XSL transform an xml with character entities in element names

603 views Asked by At

My xml looks like:

<record>
    <name>ABC</name>
    <address>
        &lt;street&gt;sss&lt;/street&gt;
        &lt;city&gt;ccc&lt;/city&gt;
        &lt;state&gt;ttt&lt;/state&gt;
    </address>
</record>

I am trying to read the element 'street' using the xsl:

<xsl:stylesheet xmlns:xsl="http://www.w3.org/1999/XSL/Transform" version="1.0">
    <xsl:output omit-xml-declaration="yes" indent="yes" />
    <xsl:template match="/">
        <xsl:value-of select="record/address/street" />
    </xsl:template>
</xsl:stylesheet>

but it doesn't give any output.

Why does this happen even though the input xml is in a valid xml format? So how to transform xml files containing character entities for element names?

3

There are 3 answers

0
michael.hor257k On BEST ANSWER

To add to Michael Kay's answer:

If you start by processing your XML using:

XSLT 1.0

<xsl:stylesheet version="1.0" 
xmlns:xsl="http://www.w3.org/1999/XSL/Transform">
<xsl:output method="xml" version="1.0" encoding="UTF-8" indent="yes"/>
<xsl:strip-space elements="*"/>

<!-- identity transform -->
<xsl:template match="@*|node()">
    <xsl:copy>
        <xsl:apply-templates select="@*|node()"/>
    </xsl:copy>
</xsl:template>

<xsl:template match="address">
    <xsl:copy>
        <xsl:value-of select="." disable-output-escaping="yes"/>
    </xsl:copy>
</xsl:template>

</xsl:stylesheet>

and save the result to file, you will then be able to use your stylesheet to process the resulting file and get the expected result.

0
Sam On
    <xsl:template match="//name"/>
<xsl:template match="record/address">
    <xsl:value-of select="substring-before(., '&lt;city&gt;ccc&lt;/city&gt;')" disable-output-escaping="yes"/>
</xsl:template>

check this code.

1
Michael Kay On

There is no street element. If it were written <street>...</street> then it would be an element, but the angle brackets have been carefully escaped to indicate that it should be treated as plain text.
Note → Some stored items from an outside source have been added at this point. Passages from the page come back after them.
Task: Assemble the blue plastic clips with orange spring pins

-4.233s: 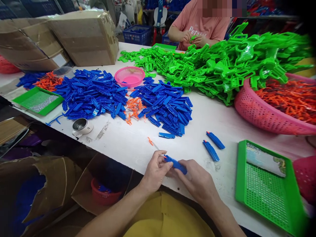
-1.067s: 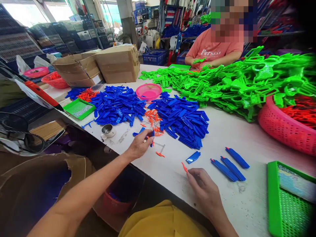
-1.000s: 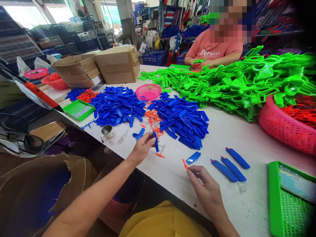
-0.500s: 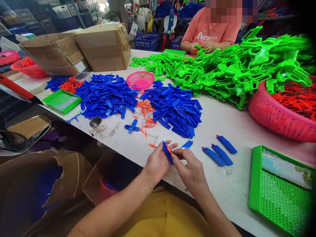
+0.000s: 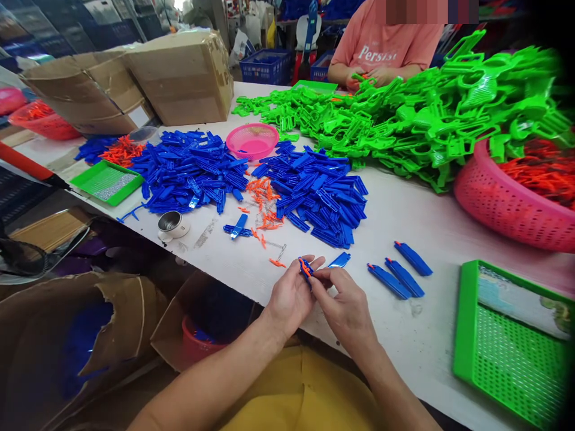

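Observation:
My left hand (image 5: 291,294) grips a small blue plastic part (image 5: 305,269) upright at the near edge of the white table (image 5: 404,215). My right hand (image 5: 342,304) pinches a tiny orange piece (image 5: 307,268) against the top of that blue part. A loose blue shell (image 5: 339,260) lies just beyond my fingers. Three finished blue parts with orange tips (image 5: 399,272) lie to the right. Loose orange pieces and springs (image 5: 266,215) are scattered ahead, between two heaps of blue parts (image 5: 314,191).
A green mesh tray (image 5: 507,341) sits at the right; a pink basket of orange pieces (image 5: 516,203) behind it. A large heap of green parts (image 5: 426,120) fills the far right. Another person in a pink shirt (image 5: 381,51) works opposite. Cardboard boxes (image 5: 179,78) and a small metal cup (image 5: 171,222) stand to the left.
My left hand fetched a blue part from the left and my right hand an orange piece off the table; both have since met at the near edge, and the view has tilted down.

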A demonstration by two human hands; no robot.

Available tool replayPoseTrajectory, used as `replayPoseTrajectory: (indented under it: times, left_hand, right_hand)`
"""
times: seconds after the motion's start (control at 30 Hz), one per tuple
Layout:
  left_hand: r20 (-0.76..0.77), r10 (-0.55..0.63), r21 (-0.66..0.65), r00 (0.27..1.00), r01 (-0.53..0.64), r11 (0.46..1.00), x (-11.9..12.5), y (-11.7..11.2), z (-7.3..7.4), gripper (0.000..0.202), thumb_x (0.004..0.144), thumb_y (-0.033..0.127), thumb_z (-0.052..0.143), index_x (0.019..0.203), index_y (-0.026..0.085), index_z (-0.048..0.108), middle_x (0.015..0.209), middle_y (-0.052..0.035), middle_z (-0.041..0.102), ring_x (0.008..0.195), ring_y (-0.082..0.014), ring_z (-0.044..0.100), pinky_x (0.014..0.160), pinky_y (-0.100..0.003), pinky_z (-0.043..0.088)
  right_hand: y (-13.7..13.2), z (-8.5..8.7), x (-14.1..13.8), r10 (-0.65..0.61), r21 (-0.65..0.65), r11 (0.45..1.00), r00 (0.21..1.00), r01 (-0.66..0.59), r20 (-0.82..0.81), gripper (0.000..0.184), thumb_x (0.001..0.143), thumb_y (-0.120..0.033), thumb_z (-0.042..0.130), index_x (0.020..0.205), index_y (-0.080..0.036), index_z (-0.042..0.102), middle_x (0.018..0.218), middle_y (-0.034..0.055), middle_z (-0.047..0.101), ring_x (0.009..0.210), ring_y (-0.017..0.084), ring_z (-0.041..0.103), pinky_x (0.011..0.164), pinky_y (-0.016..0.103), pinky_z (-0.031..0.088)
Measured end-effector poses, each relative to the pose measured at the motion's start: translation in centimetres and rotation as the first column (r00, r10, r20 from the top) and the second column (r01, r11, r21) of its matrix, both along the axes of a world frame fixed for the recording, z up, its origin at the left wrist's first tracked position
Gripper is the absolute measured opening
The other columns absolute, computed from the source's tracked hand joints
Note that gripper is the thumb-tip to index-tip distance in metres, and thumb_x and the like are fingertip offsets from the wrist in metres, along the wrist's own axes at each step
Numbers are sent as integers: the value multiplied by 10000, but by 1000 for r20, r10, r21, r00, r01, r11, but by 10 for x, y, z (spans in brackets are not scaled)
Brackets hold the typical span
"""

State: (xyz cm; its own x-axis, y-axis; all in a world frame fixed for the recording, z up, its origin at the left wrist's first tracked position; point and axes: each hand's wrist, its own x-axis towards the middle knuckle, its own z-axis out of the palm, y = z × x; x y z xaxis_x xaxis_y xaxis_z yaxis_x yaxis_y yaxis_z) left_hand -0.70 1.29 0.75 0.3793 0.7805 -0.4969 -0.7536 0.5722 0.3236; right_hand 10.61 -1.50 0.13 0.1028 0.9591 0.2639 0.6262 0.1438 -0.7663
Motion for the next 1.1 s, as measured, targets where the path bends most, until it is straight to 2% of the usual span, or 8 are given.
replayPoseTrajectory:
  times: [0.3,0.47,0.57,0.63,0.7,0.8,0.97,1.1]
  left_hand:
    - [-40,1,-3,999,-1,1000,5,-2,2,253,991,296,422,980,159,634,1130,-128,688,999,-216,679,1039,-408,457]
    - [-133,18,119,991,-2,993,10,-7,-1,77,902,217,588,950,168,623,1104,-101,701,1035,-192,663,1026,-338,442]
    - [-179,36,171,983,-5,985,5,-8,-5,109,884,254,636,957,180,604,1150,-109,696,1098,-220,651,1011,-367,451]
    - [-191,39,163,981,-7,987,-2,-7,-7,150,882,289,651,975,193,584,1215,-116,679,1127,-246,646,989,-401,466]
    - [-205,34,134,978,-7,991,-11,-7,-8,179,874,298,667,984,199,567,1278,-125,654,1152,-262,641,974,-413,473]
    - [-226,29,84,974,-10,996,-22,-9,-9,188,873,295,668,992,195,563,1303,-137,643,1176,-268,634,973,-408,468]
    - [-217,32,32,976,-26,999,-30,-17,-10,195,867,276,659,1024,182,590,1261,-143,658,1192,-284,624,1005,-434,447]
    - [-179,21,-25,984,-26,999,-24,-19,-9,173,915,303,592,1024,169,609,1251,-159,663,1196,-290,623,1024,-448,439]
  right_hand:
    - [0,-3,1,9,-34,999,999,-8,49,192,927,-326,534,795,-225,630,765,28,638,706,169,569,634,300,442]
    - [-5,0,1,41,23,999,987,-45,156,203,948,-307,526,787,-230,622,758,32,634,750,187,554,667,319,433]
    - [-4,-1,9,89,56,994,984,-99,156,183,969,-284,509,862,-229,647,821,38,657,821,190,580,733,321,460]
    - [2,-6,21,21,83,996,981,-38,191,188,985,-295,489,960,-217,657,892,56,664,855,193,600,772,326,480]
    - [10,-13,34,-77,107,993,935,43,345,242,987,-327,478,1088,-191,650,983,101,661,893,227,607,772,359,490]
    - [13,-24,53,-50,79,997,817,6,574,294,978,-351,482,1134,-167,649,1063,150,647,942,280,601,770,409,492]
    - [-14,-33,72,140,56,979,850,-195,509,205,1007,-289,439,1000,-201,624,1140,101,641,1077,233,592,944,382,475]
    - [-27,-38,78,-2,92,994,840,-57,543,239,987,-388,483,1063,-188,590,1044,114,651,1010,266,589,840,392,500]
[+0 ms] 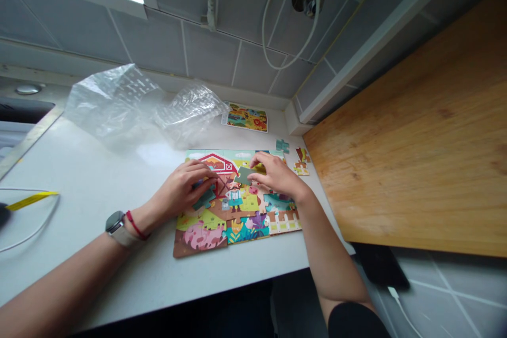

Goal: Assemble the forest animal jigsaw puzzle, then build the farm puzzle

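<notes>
A farm-picture jigsaw puzzle [206, 235] lies on the white counter in front of me, showing a red barn, a farmer, a cow and a pink pig. My right hand [277, 175] pinches a grey-green puzzle piece [245, 175] between thumb and fingers, just over the middle of the picture. Over the left side of the puzzle, my left hand [188, 187] has its fingers curled, thumb across a dark teal puzzle piece [205, 199] that is partly covered. A watch and a red cord circle my left wrist.
Loose pieces [282, 146] and joined pieces [301, 162] lie right of the puzzle. Behind it are a picture card [247, 117] and crumpled clear plastic [130, 100]. A wooden panel [415, 132] borders the right; a cable with a yellow tag [32, 200] lies left.
</notes>
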### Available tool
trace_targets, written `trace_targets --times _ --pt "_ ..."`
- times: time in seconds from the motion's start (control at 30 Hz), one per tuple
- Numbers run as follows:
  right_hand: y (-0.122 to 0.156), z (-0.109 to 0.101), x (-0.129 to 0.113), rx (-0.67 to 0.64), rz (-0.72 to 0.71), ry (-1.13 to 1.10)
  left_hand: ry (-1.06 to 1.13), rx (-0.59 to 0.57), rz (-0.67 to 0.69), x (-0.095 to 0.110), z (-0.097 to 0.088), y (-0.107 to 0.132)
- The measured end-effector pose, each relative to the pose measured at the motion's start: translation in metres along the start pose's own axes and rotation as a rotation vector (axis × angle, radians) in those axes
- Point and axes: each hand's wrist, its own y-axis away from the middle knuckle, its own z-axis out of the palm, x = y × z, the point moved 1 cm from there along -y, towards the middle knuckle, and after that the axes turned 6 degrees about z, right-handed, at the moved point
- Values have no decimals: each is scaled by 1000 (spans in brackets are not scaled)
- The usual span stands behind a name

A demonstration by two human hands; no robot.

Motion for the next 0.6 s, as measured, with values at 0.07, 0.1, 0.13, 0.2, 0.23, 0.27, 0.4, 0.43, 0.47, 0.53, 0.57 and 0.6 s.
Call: trace_targets --times 0.07,0.1,0.13,0.2,0.23,0.27,0.4,0.43,0.47,0.53,0.57,0.6 --pt "-3 -9 14 48 58 -108 2 2 -9 0 0 0" --pt "-5 -14 23 100 88 -152 2 2 -12 1 -1 0" --pt "-7 -18 33 168 119 -178 2 0 -12 1 -1 0" --pt "-13 -23 50 316 190 -177 -2 -3 -9 1 -1 0" --pt "-16 -24 58 369 225 -175 -3 -5 -4 1 -1 0" --pt "-18 -24 64 398 248 -180 -5 -5 0 1 -1 0" --pt "-25 -17 73 396 244 -232 -8 -3 10 1 -1 0" --pt "-26 -14 72 397 237 -228 -10 -2 8 0 -1 0" --pt "-26 -13 72 400 233 -217 -12 -2 3 0 -1 0" --pt "-27 -9 71 404 229 -192 -15 -2 -7 0 0 0" --pt "-27 -8 71 400 226 -185 -16 -2 -12 0 0 0" --pt "-28 -7 71 395 224 -180 -16 -1 -14 0 0 0"
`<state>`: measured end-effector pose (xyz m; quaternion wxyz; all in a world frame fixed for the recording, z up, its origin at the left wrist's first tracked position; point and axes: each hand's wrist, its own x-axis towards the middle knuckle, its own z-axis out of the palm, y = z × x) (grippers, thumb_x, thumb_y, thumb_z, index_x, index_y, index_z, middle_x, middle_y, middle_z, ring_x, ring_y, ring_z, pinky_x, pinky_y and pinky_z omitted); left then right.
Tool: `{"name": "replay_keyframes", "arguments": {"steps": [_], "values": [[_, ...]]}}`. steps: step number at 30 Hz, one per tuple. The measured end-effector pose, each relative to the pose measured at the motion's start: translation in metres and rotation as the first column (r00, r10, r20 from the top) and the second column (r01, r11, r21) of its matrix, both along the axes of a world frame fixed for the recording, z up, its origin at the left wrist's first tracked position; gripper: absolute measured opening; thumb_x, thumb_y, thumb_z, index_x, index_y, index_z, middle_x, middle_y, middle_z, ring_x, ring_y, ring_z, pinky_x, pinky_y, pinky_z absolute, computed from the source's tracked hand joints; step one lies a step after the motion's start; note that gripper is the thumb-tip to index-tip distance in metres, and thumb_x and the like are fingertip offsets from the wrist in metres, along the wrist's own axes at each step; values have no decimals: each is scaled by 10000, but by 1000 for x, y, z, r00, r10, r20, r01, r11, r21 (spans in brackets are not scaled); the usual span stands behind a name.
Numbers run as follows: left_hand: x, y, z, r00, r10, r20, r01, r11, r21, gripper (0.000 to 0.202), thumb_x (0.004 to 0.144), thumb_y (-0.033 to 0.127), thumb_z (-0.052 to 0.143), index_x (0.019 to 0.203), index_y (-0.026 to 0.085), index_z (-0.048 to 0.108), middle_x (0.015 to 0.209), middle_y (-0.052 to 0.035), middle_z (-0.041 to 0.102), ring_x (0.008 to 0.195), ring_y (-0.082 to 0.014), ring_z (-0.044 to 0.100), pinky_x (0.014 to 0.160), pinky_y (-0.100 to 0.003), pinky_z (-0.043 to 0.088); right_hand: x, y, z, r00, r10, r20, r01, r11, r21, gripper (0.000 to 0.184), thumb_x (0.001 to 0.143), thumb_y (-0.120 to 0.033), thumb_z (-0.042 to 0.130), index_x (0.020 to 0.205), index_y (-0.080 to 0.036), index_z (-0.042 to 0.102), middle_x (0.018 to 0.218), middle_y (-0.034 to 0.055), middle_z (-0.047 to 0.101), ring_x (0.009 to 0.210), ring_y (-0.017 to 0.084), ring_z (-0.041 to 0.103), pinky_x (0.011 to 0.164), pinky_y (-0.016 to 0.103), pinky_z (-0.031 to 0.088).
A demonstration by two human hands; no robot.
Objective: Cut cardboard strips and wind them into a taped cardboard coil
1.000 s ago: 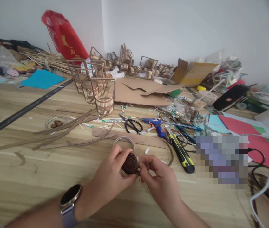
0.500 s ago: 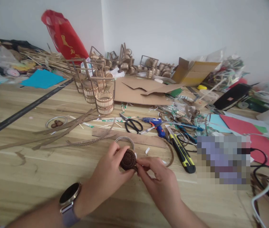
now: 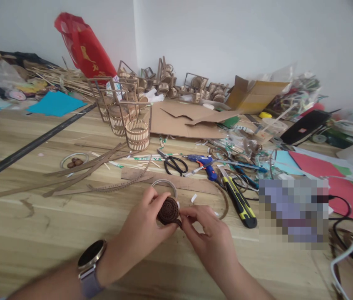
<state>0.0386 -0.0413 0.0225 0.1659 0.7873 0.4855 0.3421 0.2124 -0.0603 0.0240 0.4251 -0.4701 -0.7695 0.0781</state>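
Observation:
My left hand (image 3: pixel 140 233) curls round a small dark-brown coiled disc of corrugated strip (image 3: pixel 167 210), thumb and fingers gripping its left side. My right hand (image 3: pixel 209 239) pinches the coil's loose end at its lower right edge. Both hands hover just above the wooden table (image 3: pixel 39 233). A watch (image 3: pixel 91 256) sits on my left wrist. Just behind the coil lies a clear tape ring (image 3: pixel 164 185).
Black scissors (image 3: pixel 173 163), a blue glue gun (image 3: pixel 202 163) and a yellow-black utility knife (image 3: pixel 237 200) lie behind my hands. Small woven baskets (image 3: pixel 137 135), cardboard sheets (image 3: pixel 182 118), long brown strips (image 3: pixel 79 177) and a red bag (image 3: pixel 84 46) crowd the back. Cables lie at right.
The coil and both hands have shifted slightly up and left; the right-hand fingers have slid along the coil's lower edge. Nothing else moved.

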Motion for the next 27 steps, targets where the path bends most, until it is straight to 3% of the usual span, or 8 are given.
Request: {"name": "replay_keyframes", "arguments": {"steps": [20,27], "values": [[0,0,-10,994,27,-103,-23,999,39,376,679,126,684,1041,189,605,937,-45,545,775,-214,626,652,-316,547,0,4,-3,997,-24,76,32,994,-107,168,745,-57,562,721,-217,607,617,-26,660,589,151,611,576,243,423],[-1,0,-5,998,5,-55,-5,1000,-6,353,682,129,704,1022,181,621,951,-58,551,808,-236,636,687,-350,557,1,4,-5,999,-48,-19,44,982,-184,135,776,-117,531,742,-216,617,651,-7,685,612,164,636,573,248,457]]}}
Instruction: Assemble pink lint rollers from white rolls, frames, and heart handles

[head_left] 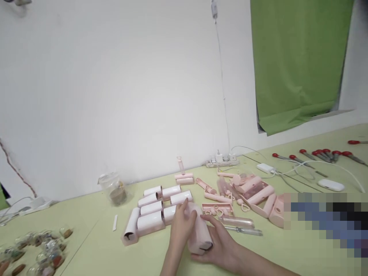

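In front of me, both my hands are closed around a pale pink and white roll-shaped piece [199, 232] with a dark opening at its near end. My left hand [182, 226] grips its left side, thumb on top. My right hand [220, 241] wraps its right side and underside. Just left of my hands, several similar white rolls in pink bases [150, 222] stand in close rows. To the right lies a pile of pink plastic parts [253, 188], some with heart-shaped loops. A screwdriver [247, 231] with a clear handle rests beside a clear pink tube [237, 221].
A plastic bag [115, 189] sits near the wall, with a white strip [115, 222] before it. Small glass domes [48, 249] cluster at left. A power strip [222, 163], cables, white device [331, 185] and several red-ended tools [322, 154] are at right. A pixelated patch hides the right edge.
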Motion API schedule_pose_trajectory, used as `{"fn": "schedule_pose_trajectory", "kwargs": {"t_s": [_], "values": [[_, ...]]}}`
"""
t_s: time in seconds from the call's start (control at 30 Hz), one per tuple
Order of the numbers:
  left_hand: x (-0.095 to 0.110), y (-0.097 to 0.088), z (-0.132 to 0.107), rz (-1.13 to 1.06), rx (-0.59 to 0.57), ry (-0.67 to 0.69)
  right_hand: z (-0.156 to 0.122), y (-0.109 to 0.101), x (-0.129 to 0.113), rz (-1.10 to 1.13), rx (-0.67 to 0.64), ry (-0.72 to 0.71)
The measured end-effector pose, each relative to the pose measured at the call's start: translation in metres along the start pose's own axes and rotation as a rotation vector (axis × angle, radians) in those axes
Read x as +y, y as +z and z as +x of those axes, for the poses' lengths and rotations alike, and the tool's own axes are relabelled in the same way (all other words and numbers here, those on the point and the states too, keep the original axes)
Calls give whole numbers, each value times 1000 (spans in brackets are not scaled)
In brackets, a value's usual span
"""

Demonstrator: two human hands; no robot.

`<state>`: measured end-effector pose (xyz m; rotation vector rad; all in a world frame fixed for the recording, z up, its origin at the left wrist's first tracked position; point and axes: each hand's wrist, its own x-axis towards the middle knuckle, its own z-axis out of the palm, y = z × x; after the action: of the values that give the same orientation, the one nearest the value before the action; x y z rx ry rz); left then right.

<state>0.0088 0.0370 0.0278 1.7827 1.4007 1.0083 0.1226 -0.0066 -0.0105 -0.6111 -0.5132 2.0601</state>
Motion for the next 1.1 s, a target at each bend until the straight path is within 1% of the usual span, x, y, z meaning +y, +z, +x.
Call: {"fn": "schedule_pose_trajectory", "kwargs": {"t_s": [0.07, 0.13, 0.23, 0.4, 0.5, 0.57, 0.63, 0.73, 0.77, 0.83, 0.93, 1.0, 1.03, 1.07, 1.1], "values": [[12, 6, 12, 157, -62, 34, 2, -3, -6, 97, 104, 21], [18, 9, 18, 228, -92, 41, 6, -6, -9, 182, 139, 30], [17, 6, 22, 224, -94, 44, 11, -10, -8, 280, 101, 43], [8, -6, 24, 212, -65, 23, 16, -17, -1, 340, -1, 105], [4, -15, 26, 147, -6, 7, 18, -21, 3, 392, -15, 116], [2, -23, 24, 56, 37, -17, 20, -24, 4, 431, -10, 120], [0, -32, 17, -69, 89, -48, 21, -27, 4, 474, -26, 111], [-12, -47, -5, -329, 172, -52, 20, -31, 1, 528, -75, 89], [-19, -51, -13, -399, 177, -50, 19, -31, -2, 534, -93, 84], [-37, -57, -30, -452, 173, -77, 15, -31, -9, 527, -130, 64], [-68, -59, -45, -423, 132, -103, 8, -27, -22, 493, -194, 4], [-81, -57, -49, -387, 34, -114, 2, -22, -30, 473, -235, -26], [-83, -54, -49, -348, -7, -111, 0, -19, -33, 463, -256, -31], [-81, -52, -50, -292, -23, -96, -2, -16, -36, 451, -276, -30], [-77, -50, -49, -223, -11, -64, -4, -14, -37, 439, -295, -24]]}}
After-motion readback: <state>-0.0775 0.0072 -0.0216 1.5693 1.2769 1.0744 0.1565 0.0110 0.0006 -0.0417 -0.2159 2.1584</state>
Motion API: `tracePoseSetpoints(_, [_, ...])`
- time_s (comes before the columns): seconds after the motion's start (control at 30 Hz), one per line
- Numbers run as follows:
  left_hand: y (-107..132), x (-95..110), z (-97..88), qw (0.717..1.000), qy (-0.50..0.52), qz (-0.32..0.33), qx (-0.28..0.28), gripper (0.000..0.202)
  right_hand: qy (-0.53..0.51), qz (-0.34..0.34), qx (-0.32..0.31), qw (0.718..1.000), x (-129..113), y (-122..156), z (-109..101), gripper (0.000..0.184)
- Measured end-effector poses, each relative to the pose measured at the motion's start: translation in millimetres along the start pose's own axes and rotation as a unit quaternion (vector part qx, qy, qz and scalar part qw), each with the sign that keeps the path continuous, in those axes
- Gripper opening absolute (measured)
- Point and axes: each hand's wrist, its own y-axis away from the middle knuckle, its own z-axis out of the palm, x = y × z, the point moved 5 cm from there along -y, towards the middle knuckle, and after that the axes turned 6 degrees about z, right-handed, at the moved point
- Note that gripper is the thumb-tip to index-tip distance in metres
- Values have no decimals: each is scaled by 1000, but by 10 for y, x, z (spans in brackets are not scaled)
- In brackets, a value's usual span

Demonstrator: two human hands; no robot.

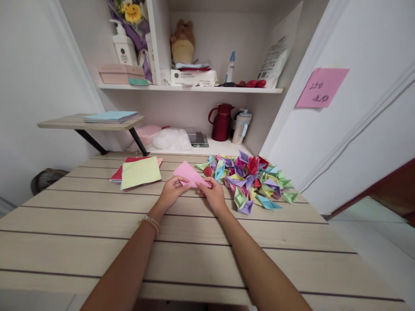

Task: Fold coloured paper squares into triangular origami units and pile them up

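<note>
Between my hands is a pink sheet of paper, folded to a triangle-like shape with its point facing away from me. My left hand pinches its left lower edge between thumb and fingers. On the right lower edge, my right hand grips the paper the same way, thumb on top. Just beyond my right hand lies a heap of folded paper boats in purple, green, blue, yellow, red and pink. To the left rests a stack of square paper sheets, yellow-green on top and red beneath.
A small raised shelf on black legs carries blue paper at the left. Behind the slatted table stand a red jug, a pale cup and a white plastic bag. A pink note hangs on the right wall.
</note>
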Motion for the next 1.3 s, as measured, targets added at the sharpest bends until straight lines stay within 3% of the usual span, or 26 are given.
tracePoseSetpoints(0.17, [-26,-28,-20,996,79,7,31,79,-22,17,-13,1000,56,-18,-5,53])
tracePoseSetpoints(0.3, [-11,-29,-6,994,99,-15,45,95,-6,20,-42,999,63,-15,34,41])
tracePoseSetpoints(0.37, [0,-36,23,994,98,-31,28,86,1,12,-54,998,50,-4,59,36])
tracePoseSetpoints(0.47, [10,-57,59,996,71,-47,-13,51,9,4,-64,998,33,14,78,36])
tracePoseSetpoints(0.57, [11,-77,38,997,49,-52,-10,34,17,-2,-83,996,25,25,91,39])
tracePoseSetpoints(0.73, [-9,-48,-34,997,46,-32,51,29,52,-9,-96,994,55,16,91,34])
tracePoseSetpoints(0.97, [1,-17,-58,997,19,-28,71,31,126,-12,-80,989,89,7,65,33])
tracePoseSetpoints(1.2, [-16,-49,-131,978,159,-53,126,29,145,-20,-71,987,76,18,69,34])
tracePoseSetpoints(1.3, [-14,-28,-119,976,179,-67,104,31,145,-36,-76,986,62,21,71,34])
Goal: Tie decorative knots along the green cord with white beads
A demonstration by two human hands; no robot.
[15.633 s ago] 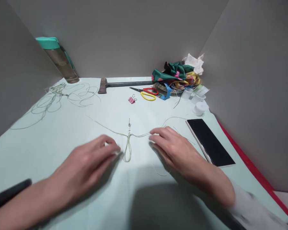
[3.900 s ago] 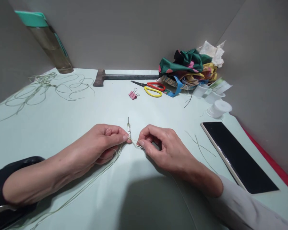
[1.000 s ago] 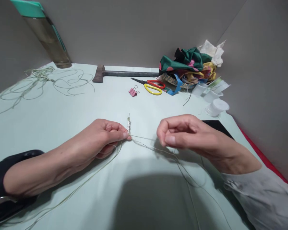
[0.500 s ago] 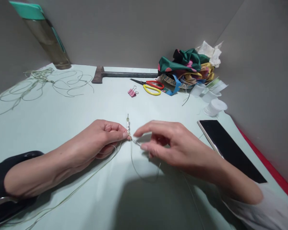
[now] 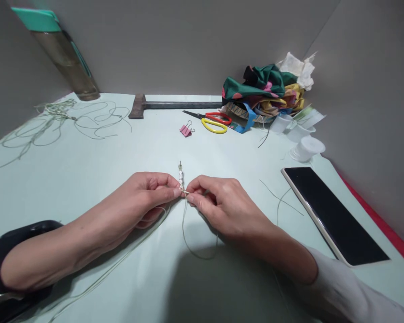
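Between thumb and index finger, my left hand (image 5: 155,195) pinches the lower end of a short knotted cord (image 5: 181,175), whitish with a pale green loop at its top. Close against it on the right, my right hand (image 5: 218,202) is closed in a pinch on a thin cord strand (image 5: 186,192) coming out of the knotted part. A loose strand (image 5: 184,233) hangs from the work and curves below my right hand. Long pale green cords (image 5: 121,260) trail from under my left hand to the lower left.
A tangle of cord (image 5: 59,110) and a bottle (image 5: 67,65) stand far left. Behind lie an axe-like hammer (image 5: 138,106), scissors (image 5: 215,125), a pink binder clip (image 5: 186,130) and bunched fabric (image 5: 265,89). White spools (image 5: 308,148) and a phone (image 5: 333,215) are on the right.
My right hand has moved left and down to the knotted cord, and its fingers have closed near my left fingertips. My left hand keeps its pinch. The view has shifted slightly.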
Converting plain text containing angle brackets into an XML node structure involves parsing; that is, you need to execute a second parse on the text content of the address element. This is complicated by the fact that what you have here is an XML fragment and not a complete XML document.

In XSLT 3.0 you can achieve this using the parse-xml-fragment() function. In earlier releases you may be able to achieve it by calling out to custom extension functions, or (as @sandeepkamboj suggests) by writing a simple XML parser in XSLT (to do that you will need to be confident that you know what subset of XML constructs you need to handle).

Perhaps the best approach is to find out why someone has generated this ridiculous document, and get them to mend their ways.